PURPOSE: Idiopathic pulmonary fibrosis (IPF) is a lung disease with an estimated survival comparable to that of non-small cell lung cancer. A key distinguishing feature of IPF is the presence of fibroblastic foci, which are thought to be sites of active fibrogenesis resulting from the aberrant expression of profibrotic cytokines. These areas are characterized by fibroproliferation, failed re-epithelialization, and enhanced extracellular matrix (ECM) deposition. Osteopontin (OPN) is a key molecule that has been found to be highly up-regulated in IPF lungs. Recent evidence suggests that OPN mediates fibrogenesis in the IPF lung by regulating cell migration and proliferation, tissue repair, and remodeling.
METHODS: We used human alveolar epithelial cells (A549) and lung fibroblasts (HFL-1) to analyze the individual and combined effects of pirfenidone (PFD) (185 mg/L) and interferon gamma-1b (IFN-γ 1b) (300 pg/mL) against OPN-mediated proliferation and mitogen-activated protein kinase signaling.
RESULTS: Treatment of A549 cells for 2-7 days with OPN (1μg/mL) caused a 4-20% increase in cellular proliferation, which was reduced by 6-19% (p=0.022) following exposure to PFD. HFL-1 cells treated with OPN over the same time period showed a similar increase (8-38%) in cellular proliferation, which was likewise attenuated by the addition of PFD (4-22% reduction, p=0.04). The combination of PFD and IFN-γ 1b reduced proliferation by 11-28% (p=0.017) and 12-51% (p=0.038) in A549 and HFL-1 cells, respectively. In HFL-1 cells, PFD inhibited OPN-induced phosphorylation of AKT and JNK by 20-36% (p=0.013) and 42% (p=0.04), respectively. OPN-induced phosphorylation of AKT, HSP27, and p-70-S6K in A549 cells was likewise abrogated by PFD, while the combination of PFD and IFN-γ 1b had a further inhibitory effect on AKT phosphorylation (75% reduction, p=0.03).

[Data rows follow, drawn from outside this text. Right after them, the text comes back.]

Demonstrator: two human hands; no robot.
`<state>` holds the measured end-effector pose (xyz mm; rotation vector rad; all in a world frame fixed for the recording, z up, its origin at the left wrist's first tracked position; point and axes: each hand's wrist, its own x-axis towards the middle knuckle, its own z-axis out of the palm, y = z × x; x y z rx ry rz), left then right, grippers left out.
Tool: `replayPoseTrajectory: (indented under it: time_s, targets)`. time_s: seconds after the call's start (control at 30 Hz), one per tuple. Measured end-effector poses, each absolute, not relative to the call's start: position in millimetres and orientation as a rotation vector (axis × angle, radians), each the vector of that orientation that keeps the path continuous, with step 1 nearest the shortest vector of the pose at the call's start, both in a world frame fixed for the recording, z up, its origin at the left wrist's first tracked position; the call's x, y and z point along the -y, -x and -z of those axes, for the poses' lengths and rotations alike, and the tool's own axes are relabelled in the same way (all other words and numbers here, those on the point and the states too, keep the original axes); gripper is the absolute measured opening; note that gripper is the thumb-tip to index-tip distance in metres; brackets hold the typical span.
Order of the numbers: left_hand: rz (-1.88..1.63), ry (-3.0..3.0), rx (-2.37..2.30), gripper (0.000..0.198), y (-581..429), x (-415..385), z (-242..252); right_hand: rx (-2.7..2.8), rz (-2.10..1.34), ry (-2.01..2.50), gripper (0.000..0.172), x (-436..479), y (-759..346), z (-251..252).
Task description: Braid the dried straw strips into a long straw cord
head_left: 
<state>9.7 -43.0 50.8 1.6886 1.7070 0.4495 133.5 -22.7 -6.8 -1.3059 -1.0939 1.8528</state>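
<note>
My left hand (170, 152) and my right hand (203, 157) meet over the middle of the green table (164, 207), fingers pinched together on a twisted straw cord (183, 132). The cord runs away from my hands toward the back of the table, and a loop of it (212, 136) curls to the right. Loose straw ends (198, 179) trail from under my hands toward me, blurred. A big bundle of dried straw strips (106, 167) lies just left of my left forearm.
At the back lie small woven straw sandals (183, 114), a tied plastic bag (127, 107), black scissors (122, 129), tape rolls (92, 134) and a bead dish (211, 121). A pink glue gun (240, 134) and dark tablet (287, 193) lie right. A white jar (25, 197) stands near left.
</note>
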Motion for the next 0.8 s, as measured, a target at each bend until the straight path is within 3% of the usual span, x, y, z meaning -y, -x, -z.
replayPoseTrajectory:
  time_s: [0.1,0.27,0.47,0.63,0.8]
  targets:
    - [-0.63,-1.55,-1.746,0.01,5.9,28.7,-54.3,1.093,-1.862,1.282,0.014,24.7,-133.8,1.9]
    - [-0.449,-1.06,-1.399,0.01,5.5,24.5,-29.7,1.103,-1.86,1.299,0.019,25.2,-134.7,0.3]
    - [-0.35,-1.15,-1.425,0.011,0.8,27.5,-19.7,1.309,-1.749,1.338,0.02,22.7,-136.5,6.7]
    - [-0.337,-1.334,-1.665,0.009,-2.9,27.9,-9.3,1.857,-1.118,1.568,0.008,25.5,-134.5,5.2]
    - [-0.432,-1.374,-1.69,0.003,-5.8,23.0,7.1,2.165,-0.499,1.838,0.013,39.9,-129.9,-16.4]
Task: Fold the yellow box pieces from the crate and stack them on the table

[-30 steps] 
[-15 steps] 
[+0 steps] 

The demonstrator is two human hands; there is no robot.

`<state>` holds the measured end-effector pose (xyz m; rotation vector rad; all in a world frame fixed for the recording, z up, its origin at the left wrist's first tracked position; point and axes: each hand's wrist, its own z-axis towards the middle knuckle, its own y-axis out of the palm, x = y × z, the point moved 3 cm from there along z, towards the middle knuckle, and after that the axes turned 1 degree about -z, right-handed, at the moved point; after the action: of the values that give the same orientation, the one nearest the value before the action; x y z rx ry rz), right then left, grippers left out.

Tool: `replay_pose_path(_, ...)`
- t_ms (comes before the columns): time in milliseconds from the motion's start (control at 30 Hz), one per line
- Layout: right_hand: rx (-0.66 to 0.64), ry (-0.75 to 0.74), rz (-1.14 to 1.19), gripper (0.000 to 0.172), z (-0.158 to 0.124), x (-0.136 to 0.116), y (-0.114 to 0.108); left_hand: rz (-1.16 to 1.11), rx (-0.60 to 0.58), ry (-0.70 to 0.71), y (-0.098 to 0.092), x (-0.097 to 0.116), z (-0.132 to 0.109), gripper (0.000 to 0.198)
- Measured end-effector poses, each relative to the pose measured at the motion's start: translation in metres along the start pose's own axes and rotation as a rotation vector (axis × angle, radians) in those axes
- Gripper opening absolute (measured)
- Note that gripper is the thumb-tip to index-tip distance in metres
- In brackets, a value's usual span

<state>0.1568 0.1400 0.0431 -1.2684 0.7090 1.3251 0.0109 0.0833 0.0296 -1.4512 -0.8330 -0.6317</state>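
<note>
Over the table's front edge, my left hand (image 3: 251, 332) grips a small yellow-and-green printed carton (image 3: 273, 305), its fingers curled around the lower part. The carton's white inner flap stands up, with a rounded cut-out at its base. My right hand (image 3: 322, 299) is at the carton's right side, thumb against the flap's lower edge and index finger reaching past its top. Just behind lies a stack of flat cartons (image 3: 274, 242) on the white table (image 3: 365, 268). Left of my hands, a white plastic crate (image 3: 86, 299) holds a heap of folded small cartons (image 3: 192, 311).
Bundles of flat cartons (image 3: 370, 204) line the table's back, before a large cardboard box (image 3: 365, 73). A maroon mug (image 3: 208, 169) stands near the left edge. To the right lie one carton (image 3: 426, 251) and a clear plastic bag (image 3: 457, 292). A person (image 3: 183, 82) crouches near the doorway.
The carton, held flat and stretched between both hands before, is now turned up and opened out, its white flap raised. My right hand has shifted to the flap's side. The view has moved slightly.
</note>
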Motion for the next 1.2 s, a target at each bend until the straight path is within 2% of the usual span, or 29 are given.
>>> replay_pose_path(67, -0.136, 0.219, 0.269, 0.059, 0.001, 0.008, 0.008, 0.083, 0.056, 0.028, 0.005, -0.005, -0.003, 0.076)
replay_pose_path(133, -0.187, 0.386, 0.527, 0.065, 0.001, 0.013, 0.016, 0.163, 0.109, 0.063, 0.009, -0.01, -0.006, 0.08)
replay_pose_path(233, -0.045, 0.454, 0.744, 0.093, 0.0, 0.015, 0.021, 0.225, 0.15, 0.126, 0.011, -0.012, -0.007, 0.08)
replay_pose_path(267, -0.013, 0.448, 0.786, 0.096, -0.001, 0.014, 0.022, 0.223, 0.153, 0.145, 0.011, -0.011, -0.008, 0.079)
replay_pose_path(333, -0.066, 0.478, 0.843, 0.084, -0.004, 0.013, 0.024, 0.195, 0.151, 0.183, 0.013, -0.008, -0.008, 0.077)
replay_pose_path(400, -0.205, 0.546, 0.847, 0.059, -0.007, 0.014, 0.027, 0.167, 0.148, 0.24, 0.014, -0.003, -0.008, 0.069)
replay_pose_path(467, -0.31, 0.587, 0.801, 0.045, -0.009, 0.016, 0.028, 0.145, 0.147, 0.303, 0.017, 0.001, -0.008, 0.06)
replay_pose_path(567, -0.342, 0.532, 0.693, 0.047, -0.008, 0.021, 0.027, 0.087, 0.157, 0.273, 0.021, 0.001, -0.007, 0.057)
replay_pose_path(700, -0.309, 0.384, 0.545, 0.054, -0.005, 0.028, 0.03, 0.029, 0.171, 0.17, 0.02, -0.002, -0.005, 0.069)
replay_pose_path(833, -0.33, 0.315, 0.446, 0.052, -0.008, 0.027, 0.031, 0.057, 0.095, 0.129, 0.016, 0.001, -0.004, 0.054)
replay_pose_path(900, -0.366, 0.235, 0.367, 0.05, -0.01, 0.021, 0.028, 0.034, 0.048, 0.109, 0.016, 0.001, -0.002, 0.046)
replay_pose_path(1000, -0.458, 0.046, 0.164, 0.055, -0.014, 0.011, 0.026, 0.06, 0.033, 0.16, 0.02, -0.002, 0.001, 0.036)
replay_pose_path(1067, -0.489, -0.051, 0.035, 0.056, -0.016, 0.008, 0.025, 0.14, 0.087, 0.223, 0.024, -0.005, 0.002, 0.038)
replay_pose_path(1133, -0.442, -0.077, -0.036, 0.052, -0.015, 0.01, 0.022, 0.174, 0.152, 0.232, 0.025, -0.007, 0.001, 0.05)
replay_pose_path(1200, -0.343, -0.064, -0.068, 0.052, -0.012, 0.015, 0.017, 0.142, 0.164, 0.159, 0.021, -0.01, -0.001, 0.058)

CONCLUSION: Pirfenidone and IFN-γ 1b, either alone or in combination, inhibit OPN-induced cellular proliferation and signaling.
CLINICAL IMPLICATIONS: Inhibition of OPN-mediated cellular proliferation and signaling by pirfenidone and IFN-γ 1b may represent a viable therapeutic strategy in IPF patients.
DISCLOSURE: Sarah Stevens, University grant monies No; Grant monies (from sources other than industry) No; Grant monies (from industry related sources) No; Shareholder S. Stevens, L. Blatt, O. Ozes: InterMune shareholders; Employee S. Stevens, L. Blatt, O. Ozes: InterMune employees; Fiduciary position (of any organization, association, society, etc, other than ACCP No; Consultant fee, speaker bureau, advisory committee, etc. No; Other No; Product/procedure/technique that is considered research and is NOT yet approved for any purpose, All.